In this blog post, we explain our solution including idea of depth representation in the form of two components of Hilbert curve, full precision model modification, training process modification, on-device inference and obtained performance gain.

Proposed approach

Let us consider a DNN that predicts disparity (or depth) $d$ normalized to the range [0, 1]. A quantized model runs on a low-end device that has an efficient DNN inferencing module (e.g. NPU or DSP) with $b$-bit output data representation and a general-purpose CPU with full-precision arithmetic. We seek to increase the bit-width of the predicted value of $d$ with minimum computational overhead.

Due to DSP limitations, the bit-width of the model output cannot be increased, so we can operate only with the number and structure of the output channels. These channels should be transferred from DSP to CPU and used to reconstruct disparity in higher bit precision. To make this scheme effective, the amount of data transferred from DSP to CPU and complexity of post-processing run on CPU should be minimized.

Our idea is to represent disparity $d$ as a point on a 2D parametric curve $(x(d), y(d))$ with length $L>1$, where both $x$ and $y$ are bounded in range [0, 1] (Figure 2).
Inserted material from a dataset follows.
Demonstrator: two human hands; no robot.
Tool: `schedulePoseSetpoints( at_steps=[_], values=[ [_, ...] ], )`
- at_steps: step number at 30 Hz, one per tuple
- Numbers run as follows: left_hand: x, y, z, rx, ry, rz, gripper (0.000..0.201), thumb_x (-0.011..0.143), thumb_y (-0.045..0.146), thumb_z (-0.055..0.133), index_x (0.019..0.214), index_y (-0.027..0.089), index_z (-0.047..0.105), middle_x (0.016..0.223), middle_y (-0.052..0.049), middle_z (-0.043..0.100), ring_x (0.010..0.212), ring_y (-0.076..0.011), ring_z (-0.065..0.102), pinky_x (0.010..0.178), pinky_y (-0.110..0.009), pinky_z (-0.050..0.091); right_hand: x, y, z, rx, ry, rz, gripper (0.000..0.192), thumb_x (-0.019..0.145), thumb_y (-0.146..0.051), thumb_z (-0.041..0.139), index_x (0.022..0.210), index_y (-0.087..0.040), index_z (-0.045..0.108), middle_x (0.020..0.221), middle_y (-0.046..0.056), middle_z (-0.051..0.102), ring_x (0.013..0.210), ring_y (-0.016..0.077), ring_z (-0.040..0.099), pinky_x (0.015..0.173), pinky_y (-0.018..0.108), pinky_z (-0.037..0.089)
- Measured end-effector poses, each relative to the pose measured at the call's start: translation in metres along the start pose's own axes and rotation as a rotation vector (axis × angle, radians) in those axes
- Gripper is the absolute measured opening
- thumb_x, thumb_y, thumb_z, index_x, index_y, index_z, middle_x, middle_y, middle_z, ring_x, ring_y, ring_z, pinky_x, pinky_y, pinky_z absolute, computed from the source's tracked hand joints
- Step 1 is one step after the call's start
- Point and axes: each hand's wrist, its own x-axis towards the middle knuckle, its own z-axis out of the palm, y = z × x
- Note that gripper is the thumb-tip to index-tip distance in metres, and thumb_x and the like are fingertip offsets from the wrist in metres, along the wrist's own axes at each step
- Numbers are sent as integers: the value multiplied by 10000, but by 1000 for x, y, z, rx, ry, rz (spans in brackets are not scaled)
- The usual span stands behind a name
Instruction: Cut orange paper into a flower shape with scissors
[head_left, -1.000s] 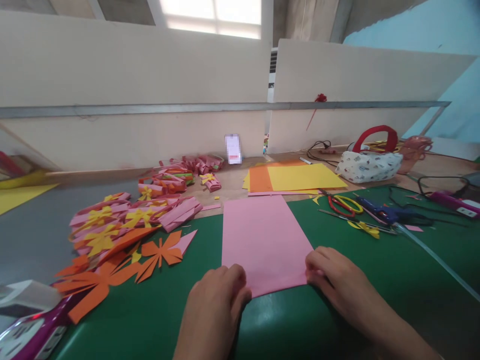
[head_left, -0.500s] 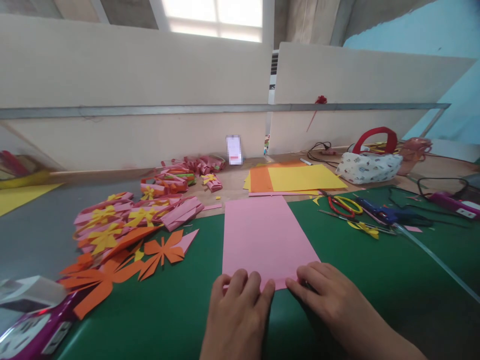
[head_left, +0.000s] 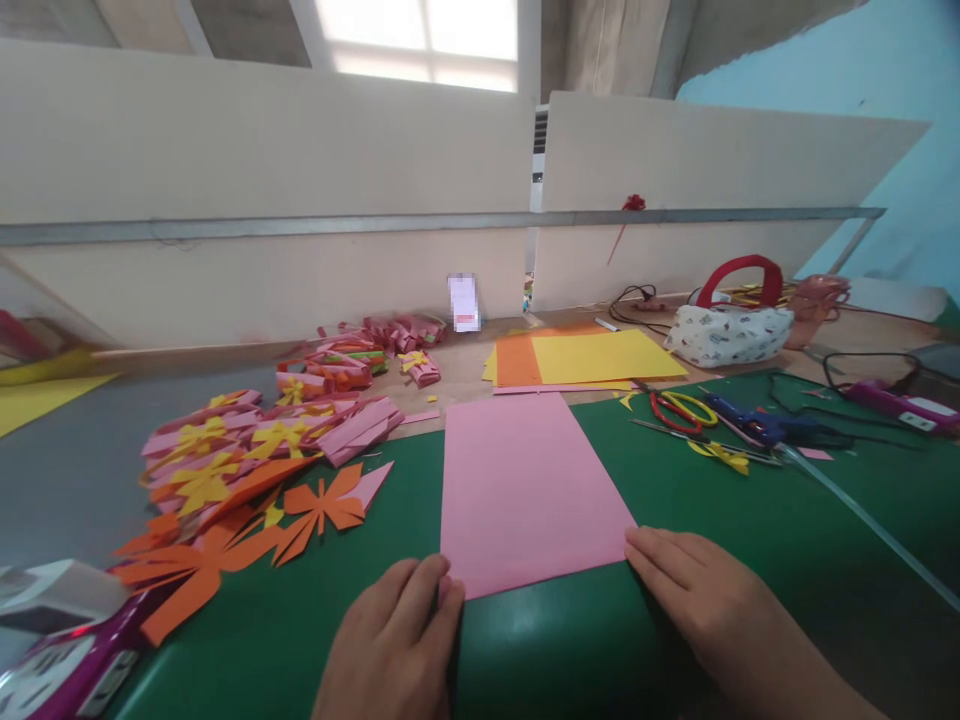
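A pink paper sheet [head_left: 532,490] lies on the green mat [head_left: 555,650] in front of me, its near edge lying close to straight. My left hand [head_left: 394,635] is closed at the sheet's near left corner, thumb and fingers pinching it. At the near right corner my right hand [head_left: 712,590] has its fingers together, gripping the paper's edge; its thumb is hidden. Left of the sheet lie orange paper flower cut-outs [head_left: 322,505] and a pile of pink paper pieces with yellow paper flowers [head_left: 202,480].
Scissors [head_left: 682,412] and a blue glue gun [head_left: 765,428] with a long glue stick lie to the right. Yellow and orange sheets [head_left: 600,355] are stacked behind. A patterned bag [head_left: 727,335] stands back right; a purple power strip [head_left: 97,650] lies front left.
Both hands have moved apart, from the middle of the near edge to its two corners. The narrow folded strip along that edge no longer shows, and the view has shifted slightly.
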Motion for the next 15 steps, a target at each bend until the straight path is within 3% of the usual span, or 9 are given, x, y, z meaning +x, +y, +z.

The full-precision DNN is trained to directly predict $x(d)$ and $y(d)$. When running inference on DSP, the value of d is calculated from $x$ and $y$ values predicted in $b$-bit precision. The parametric curve of length $L$ will pass through approximately $L·2^b$ discreet points $(x(d), y(d))$ effectively increasing precision of reconstructed value of $d$ by $log_2L$ bits. In this implementation, the amount of data to transfer from DSP to CPU increases only twofold, post-processing on CPU is simple and implemented using LUT.

On-device deployment of the modified depth prediction DNN consists of the following steps: (a) training the full-precision model to directly predict the Hilbert curve components of depth representation, (b) applying standard quantization methods (either PTQ or QAT; QAT should be applied at the training stage), (c) running inference of the quantized model on-device and obtaining Hilbert curve components in low-bit precision, (d) applying post-processing to Hilbert curve components and reconstruct depth in higher-bit precision.

Selection of the parametric curve is crucial for successful implementation of the proposed idea. We selected low-order Hilbert curve [18, 19] which is continuous fractal space-filling curve constructed as a limit of piece-wise linear curves. It possesses the following properties: continuity, non-self-intersection, boundedness and self-avoidance enabling efficient training of the full precision model and following quantization process. Curve length is $Lp=(2^p+1)(1+2k)$ , where p is the curve order, $k=0.1$ is scaling factor to avoid boundary effects. Curves of the second order with $L_2=4$ and third order with $L_3=7.2$ allows increasing bit precision by 2-3 bits. In this case, predicting Hilbert curve components in eight bit precision will provide necessary 10-11 bits for the final disparity/depth map.

To implement the proposed approach, a DNN with one head predicting disparity should be modified to have two heads predicting Hilbert curve components $x$ and $y$. Training is performed with a modified loss function that includes original disparity/depth loss and additional terms applied directly to the Hilbert curve components.

Experimental results

We validated our method on the stereo matching task. Training dataset is based on ScanNet v2 [1]. The DispNet [17] and Dense Prediction Transformer (DPT) [8] models are selected for the experiments. Modified models with third order Hilbert curve ($L=7.3$) dubbed as h3DispNet and h3DPT. All models were quantized to INT8 precision using SNPE SDK v.2.24 [20] and tested on Samsung S24 device. We characterize the quality of predicted depth maps using mean absolute relative error (Abs Rel) [21] and cosine similarity [22] between discrete cosine transform (DCT) [23] coefficients of ground truth and predicted depth maps, $S_c$. The measure $S_c$ takes values less than 1, with 1 corresponding to the perfect match between GT and predicted depth maps. Experimental results show that $S_c$ is sensitive to bit-precision loss. For the full precision and quantized models we confirmed that training the modified model that predicts Hilbert components is possible without quality degradation (See Figure 7).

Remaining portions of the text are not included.